When I say specific, I mean something like this, instead of "me, something like frame", say "this frame, right here, this one we are going HERE", don't make the user imagine, tell them the goal and reveal the solution? (You do do this when you get to blue labels.)

(Ignore the colorscheme changing wildly)

image image image image image image image image image

At this point I was going to roll back and explain direct jumps when possible but that particular example didn't have one.

image

Anyway, you get the point probably, of having a more directed "lets do X, here's how we do X, we have done X congratulations". What you have added is an improvement though for sure. I like the bubble-circles.

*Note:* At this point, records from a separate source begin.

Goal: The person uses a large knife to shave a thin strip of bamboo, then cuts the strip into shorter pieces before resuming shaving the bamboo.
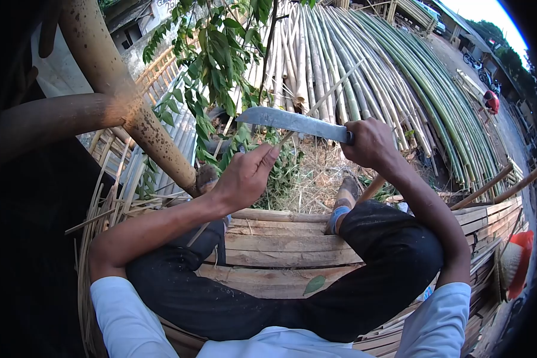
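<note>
Right hand (370, 143) clenched on machete (286, 119), blade against thin bamboo strip (340, 83); left hand (244, 176) fingers pinch strip. Seems mid-shaving; wants shallow angle.

Reaches forward with both arms, bare below short sleeves, elbows bent and spread wide. Holds the left hand (244, 176) out in front, back of the hand to the camera, wrist roughly in line with the forearm. Pinches a thin strip (327, 96) between left thumb and curled fingers (267, 154). Carries the right hand (370, 143) slightly higher and further out, near the left, apart from it. Clenches it in a full fist round the handle of a knife (292, 122), knuckles uppermost. Drops the right forearm steeply to an elbow far out on the right; lays the left forearm lower and closer to level.
</note>
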A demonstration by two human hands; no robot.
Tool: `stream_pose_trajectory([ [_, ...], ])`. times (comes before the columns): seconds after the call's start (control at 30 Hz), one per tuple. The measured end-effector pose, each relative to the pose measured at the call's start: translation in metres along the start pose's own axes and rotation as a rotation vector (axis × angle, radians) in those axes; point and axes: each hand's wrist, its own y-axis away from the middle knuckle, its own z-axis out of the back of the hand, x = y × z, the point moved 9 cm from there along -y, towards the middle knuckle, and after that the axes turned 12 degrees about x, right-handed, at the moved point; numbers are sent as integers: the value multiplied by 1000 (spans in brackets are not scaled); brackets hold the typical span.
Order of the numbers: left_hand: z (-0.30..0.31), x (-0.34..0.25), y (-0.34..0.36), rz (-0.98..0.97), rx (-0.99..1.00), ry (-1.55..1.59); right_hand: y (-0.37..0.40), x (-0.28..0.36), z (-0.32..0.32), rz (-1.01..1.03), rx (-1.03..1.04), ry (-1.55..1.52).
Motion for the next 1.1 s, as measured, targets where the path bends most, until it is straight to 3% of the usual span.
stream_pose_trajectory([
  [0.4,3,2,2,-35,-24,23,1,-15,-3,-37,4,-40],
  [0.87,0,7,3,67,30,45,5,-36,-3,-76,-5,-8],
  [1.0,3,8,6,41,24,40,12,-88,3,-377,-35,-219],
  [1.03,1,7,10,28,36,28,18,-97,10,-374,-121,-238],
  [1.1,1,4,12,15,46,19,25,-124,2,-402,-191,-561],
])
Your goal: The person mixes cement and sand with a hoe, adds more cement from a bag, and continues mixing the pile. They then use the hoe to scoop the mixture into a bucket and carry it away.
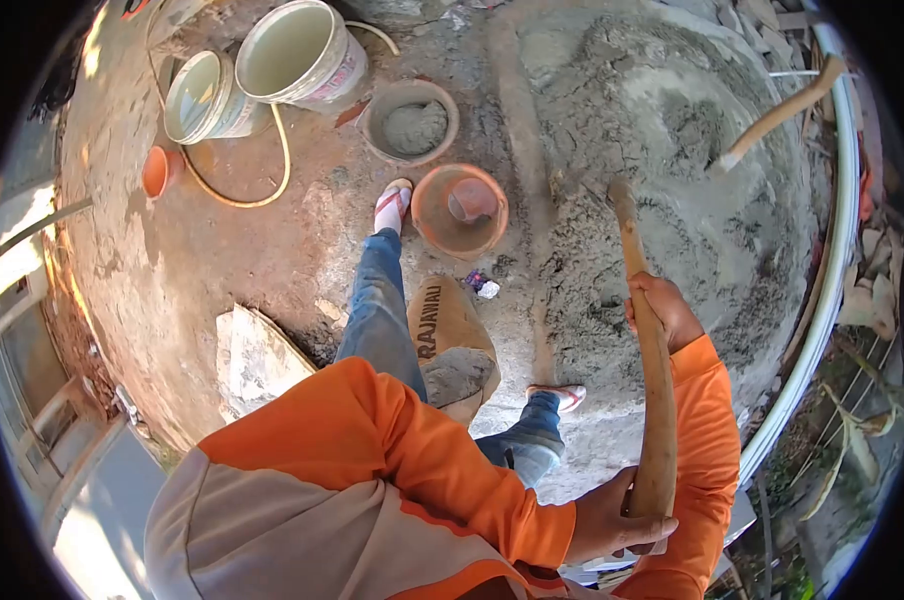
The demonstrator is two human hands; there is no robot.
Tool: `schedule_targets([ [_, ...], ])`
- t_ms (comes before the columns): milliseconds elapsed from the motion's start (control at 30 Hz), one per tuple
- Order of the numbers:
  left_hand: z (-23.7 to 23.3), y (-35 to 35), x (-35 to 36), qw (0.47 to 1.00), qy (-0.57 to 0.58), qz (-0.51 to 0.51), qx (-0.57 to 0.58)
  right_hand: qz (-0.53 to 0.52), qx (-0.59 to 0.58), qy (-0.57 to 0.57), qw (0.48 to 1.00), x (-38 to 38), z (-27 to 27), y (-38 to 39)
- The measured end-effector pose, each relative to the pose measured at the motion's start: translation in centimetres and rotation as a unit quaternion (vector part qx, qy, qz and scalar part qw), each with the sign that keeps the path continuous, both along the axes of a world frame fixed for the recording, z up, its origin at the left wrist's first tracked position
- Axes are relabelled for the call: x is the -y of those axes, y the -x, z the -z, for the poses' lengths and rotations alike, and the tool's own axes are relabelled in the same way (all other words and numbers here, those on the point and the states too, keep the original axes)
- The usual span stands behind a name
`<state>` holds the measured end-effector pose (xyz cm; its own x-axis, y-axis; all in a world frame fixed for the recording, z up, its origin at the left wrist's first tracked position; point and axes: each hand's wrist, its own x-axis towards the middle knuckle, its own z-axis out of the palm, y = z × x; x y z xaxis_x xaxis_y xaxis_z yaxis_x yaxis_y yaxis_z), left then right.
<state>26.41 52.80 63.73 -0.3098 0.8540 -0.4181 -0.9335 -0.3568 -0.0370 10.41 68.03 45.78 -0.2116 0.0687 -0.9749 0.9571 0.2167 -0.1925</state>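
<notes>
A long wooden handle (655, 385) runs from near my body up to the wet grey mortar (612, 120) on the right. My right hand (664, 308) is wrapped round its middle, and my left hand (617, 518) grips its lower end. The tool's far end sits in the mortar, where its head is mostly hidden. A second wooden handle (784, 112) slants out of the mortar at the upper right.
Two large water buckets (332, 85) (234, 118) with a hose (285, 160) stand upper left. Near my feet are a mortar bucket (372, 125), an orange bucket (430, 235) and a paper sack (452, 315). Pale pipes (822, 310) curve along the right.
</notes>
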Motion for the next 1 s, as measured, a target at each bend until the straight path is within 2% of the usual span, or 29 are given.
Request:
schedule_targets([
  [33, 0.2, -0.9, -0.2, 0.997, 0.035, -0.075, 0.011, -0.020, -0.012, -0.001, 1.000, 2.6, -0.5, 1.0],
  [67, 0.8, -0.8, 0.4, 0.996, 0.039, -0.084, 0.010, -0.029, -0.012, 0.003, 1.000, 4.9, -0.5, 1.9],
  [167, 2.5, 0.7, 3.1, 0.982, 0.149, -0.105, -0.045, -0.047, -0.041, 0.062, 0.996, 11.4, 0.7, 4.0],
  [267, 6.3, -0.1, 6.4, 0.944, 0.282, -0.075, -0.153, -0.084, -0.070, 0.113, 0.987, 17.3, 3.3, 4.1],
  [333, 11.9, -2.2, 8.5, 0.938, 0.302, 0.033, -0.169, -0.115, -0.137, 0.153, 0.972, 20.7, 6.6, 2.8],
  [400, 18.5, -5.5, 9.9, 0.893, 0.379, 0.118, -0.213, -0.144, -0.172, 0.163, 0.961, 23.4, 10.1, 0.8],
  [533, 28.4, -10.6, 11.3, 0.855, 0.458, 0.112, -0.213, -0.181, -0.245, 0.148, 0.941, 26.6, 15.9, -1.9],
  [600, 31.4, -12.2, 11.2, 0.832, 0.482, 0.181, -0.207, -0.156, -0.238, 0.158, 0.946, 27.1, 15.9, -2.3],
  [633, 29.6, -10.0, 12.4, 0.834, 0.477, 0.222, -0.164, -0.099, -0.223, 0.178, 0.953, 26.9, 15.6, -2.3],
  [667, 29.8, -10.2, 12.4, 0.837, 0.475, 0.221, -0.157, -0.043, -0.204, 0.196, 0.958, 26.5, 15.0, -2.5],
  [733, 30.2, -10.8, 12.1, 0.807, 0.522, 0.219, -0.166, -0.016, -0.189, 0.209, 0.959, 25.2, 13.4, -2.3],
  [800, 29.8, -11.2, 11.8, 0.797, 0.522, 0.234, -0.195, 0.040, -0.226, 0.231, 0.945, 22.9, 12.1, -2.8],
  [1000, 26.1, -12.6, 7.6, 0.780, 0.425, 0.334, -0.316, 0.241, -0.269, 0.138, 0.922, 10.7, 10.1, -7.0],
])
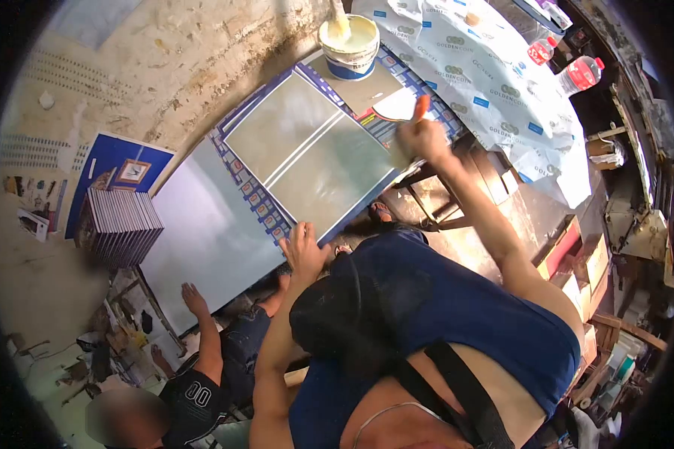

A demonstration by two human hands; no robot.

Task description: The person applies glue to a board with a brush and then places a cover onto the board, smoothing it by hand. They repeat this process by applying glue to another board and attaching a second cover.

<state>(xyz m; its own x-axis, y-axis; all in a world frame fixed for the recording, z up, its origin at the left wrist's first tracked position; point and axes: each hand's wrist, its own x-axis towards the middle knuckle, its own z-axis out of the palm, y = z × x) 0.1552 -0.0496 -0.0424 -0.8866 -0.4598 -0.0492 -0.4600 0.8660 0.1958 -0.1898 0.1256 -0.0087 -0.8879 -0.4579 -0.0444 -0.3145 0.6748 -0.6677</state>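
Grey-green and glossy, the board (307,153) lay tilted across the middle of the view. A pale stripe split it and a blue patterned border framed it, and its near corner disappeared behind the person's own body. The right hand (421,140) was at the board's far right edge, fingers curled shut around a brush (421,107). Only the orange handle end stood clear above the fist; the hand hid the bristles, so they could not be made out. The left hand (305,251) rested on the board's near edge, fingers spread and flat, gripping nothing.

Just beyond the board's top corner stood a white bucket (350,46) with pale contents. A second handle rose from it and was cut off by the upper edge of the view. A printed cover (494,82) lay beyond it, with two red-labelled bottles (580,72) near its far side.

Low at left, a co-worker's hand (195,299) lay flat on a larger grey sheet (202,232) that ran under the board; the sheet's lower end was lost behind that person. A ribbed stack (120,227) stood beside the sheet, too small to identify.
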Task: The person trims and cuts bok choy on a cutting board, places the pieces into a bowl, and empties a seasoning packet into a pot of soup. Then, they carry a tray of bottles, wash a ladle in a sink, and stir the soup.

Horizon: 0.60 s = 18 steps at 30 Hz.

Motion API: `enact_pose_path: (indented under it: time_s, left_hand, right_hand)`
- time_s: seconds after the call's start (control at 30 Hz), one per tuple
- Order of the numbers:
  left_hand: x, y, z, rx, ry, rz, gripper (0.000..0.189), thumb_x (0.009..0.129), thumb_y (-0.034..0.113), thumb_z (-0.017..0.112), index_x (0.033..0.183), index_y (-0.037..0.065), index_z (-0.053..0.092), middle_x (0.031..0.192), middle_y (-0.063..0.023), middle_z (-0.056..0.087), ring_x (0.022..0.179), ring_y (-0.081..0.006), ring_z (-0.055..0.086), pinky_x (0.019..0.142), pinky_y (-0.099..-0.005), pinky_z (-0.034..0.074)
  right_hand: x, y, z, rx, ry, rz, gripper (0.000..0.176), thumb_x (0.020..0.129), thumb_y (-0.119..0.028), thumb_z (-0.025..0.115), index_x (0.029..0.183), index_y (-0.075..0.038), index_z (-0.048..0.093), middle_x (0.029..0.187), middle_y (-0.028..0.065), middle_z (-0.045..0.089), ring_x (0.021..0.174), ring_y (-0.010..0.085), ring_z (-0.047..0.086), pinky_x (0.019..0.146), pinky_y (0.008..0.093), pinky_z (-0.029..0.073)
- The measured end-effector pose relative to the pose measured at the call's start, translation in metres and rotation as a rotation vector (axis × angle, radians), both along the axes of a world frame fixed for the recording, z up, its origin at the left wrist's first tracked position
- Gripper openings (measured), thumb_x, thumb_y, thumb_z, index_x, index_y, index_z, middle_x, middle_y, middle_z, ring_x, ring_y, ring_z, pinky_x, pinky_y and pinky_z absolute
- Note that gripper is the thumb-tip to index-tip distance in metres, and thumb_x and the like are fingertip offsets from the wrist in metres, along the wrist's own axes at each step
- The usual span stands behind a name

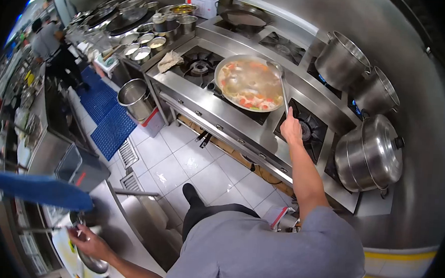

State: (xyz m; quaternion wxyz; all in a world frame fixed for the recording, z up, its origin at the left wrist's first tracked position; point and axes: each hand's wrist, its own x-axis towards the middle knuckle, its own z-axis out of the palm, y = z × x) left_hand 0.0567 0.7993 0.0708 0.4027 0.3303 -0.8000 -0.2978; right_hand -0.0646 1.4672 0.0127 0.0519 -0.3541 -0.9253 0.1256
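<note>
My right hand (291, 127) is wrapped round the handle of a long metal ladle (285, 87), whose head rests at the right rim of a wide pan (217, 77). Steaming broth with orange and pale pieces (251, 82) fills the pan, which sits on the stove (234, 117). At the lower left, my left hand (90, 243) is closed at the edge of a metal bowl (95, 265) above the counter; its fingers are partly blurred, and I cannot make out exactly what they grip. A blurred blue object (41, 190) is just above that hand.
Two tall pots (342, 62) (377, 92) and a lidded steamer pot (369, 154) stand on the right burners. Small containers (149, 40) and a cloth (170, 61) are at the back left. Another person (49, 42) stands beyond the blue floor mats (100, 101).
</note>
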Motion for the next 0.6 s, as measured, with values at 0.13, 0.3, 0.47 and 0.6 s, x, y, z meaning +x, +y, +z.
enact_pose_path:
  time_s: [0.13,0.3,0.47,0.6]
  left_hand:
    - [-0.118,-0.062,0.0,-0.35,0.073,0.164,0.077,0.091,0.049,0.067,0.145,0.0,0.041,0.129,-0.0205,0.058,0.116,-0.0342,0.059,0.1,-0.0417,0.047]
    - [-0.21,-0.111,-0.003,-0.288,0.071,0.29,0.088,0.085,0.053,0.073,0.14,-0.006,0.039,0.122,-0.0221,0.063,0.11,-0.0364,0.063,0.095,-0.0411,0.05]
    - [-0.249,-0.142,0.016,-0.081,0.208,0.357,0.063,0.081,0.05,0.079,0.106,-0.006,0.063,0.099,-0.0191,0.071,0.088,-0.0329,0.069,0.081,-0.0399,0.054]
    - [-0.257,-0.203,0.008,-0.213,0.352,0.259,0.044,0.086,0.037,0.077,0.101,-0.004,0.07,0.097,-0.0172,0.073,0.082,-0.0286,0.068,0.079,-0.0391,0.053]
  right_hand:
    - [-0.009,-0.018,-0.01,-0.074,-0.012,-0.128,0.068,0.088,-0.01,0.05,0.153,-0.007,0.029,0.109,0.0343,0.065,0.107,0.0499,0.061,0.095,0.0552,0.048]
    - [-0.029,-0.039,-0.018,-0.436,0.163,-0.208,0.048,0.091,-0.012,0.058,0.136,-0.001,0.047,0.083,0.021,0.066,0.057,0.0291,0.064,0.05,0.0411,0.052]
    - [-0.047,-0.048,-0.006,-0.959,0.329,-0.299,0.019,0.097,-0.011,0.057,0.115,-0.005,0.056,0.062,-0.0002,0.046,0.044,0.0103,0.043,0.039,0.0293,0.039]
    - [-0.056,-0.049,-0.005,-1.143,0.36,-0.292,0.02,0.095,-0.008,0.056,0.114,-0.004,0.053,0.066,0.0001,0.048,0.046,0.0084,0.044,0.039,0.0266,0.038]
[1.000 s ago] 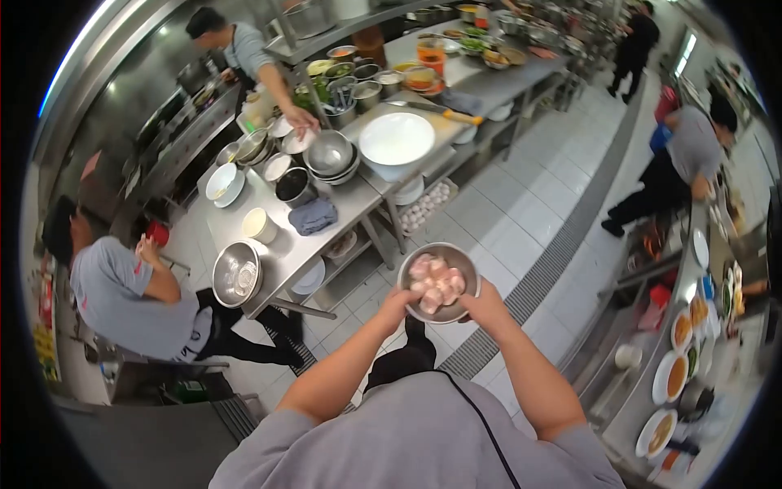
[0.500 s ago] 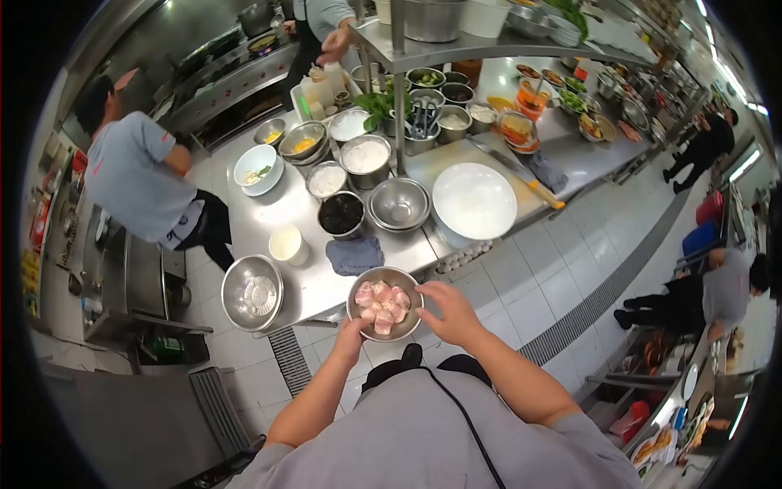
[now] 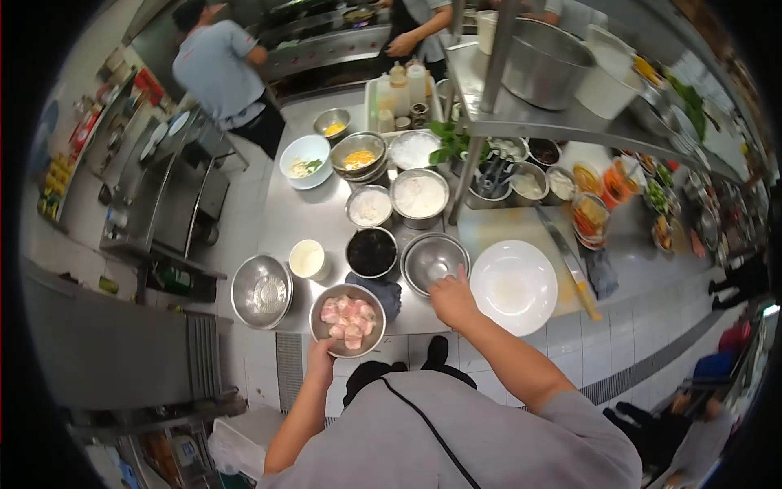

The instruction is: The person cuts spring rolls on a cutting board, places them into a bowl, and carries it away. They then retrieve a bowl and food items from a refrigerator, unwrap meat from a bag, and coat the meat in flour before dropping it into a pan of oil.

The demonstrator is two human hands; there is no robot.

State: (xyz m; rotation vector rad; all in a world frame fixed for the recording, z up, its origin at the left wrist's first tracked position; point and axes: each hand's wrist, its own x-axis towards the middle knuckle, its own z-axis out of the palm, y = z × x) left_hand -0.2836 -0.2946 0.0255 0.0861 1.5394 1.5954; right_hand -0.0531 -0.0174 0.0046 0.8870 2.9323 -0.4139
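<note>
My left hand (image 3: 321,360) grips the near rim of a metal bowl (image 3: 379,329) that holds pieces of pale pink raw meat (image 3: 349,316). This bowl is held up at the table's front edge, in front of a dark blue cloth (image 3: 386,293). My right hand (image 3: 453,300) is on the near right rim of a metal bowl (image 3: 422,254), its fingers curled at the edge and partly hidden. That bowl appears stacked in another and has nothing visible inside. Right of it lies a large white plate (image 3: 515,285).
A bowl of dark food (image 3: 371,252), a white tub (image 3: 308,259) and another metal bowl (image 3: 261,292) stand on the left. A knife (image 3: 562,244) lies on the cutting board (image 3: 498,225). A shelf post (image 3: 470,175) rises behind. Other people stand beyond the table.
My right hand has left the meat bowl and reached forward to the stacked metal bowl. The meat bowl, now in my left hand alone, is closer to the table. The camera view has turned.
</note>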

ggandor commented 2 years ago

it's hard to show without a lot of pictures it feels

Very hard... and we cannot open the README with some mile-long film roll, so this is the best I could come up with for the moment. :)

When I say specific, I mean something like this, instead of "me, something like frame", say "this frame, right here, this one we are going HERE", don't make the user imagine, tell them the goal and reveal the solution? (You do do this when you get to blue labels.)

With this I totally agree though, I might rewrite the text, while keeping the same screenshots.

I started writing a specific tutorial that was interactive, but since LS will cover some of the text with beacons etc you have to work below the instructions

That's cool! What about hacking together a "tutorial mode" (so that you could tell Lightspeed to ignore specific regions in the buffer)? Or using popup windows for the instructions?

The text is pretty great on your slides, I like the notes and instructions very much.

rktjmp commented 2 years ago

I did wonder about a tutorial mode but it can be a lot of code-cost for maybe not much gain and you risk it not matching up with "real use". I did also think about just having two files, that you view in a split (instructions and work area). Probably pop-ups with some custom binds to go prev-next is the nicest solution?

Re the film-strip, I also wondered about hiding steps behind disclosure tags, or maybe you could have a slow gif with a link to another page that has each frame in sequence.

my

It's still, not great. It gives the impression via the length of words, arrows and frames that lightspeed is super complicated when it's really "type two chars, maybe 3".

mikehaertl commented 2 years ago

Well, how do you like it? One step to the right direction, I guess.

@ggandor I like it. I don't think that it needs to be more verbose.

ggandor commented 2 years ago

It gives the impression ... that lightspeed is super complicated when it's really "type two chars, maybe 3".

Spot on. This is exactly my main source of frustration with all this tutorial stuff. :)

Probably pop-ups with some custom binds to go prev-next is the nicest solution?

Something like this sounds the best indeed. Or just two split windows with synchronized scrolling (in chunks, not linewise). (This latter can use a popup window in a fixed position of course, instead of a normal horizontal split.)

keiviv commented 2 years ago

I also suggest outlining the benefits of using lightspeed vs others in a bolder manner. Both here and at the Awesome Neovim the awesomeness of lightspeed is somewhat downplayed — it looks like one of a bunch.

Maybe using words like "the next generation" would give the newcomers a better picture of the landscape, without sounding dismissive of the alternatives.

ggandor commented 2 years ago

Yeah, we all know that Lightspeed/Leap represent the state-of-the-art in motion plugins, but being too cocky about it can be counterproductive :) Let happy users spread the word instead... That said, the text on Awesome Neovim could indeed be improved.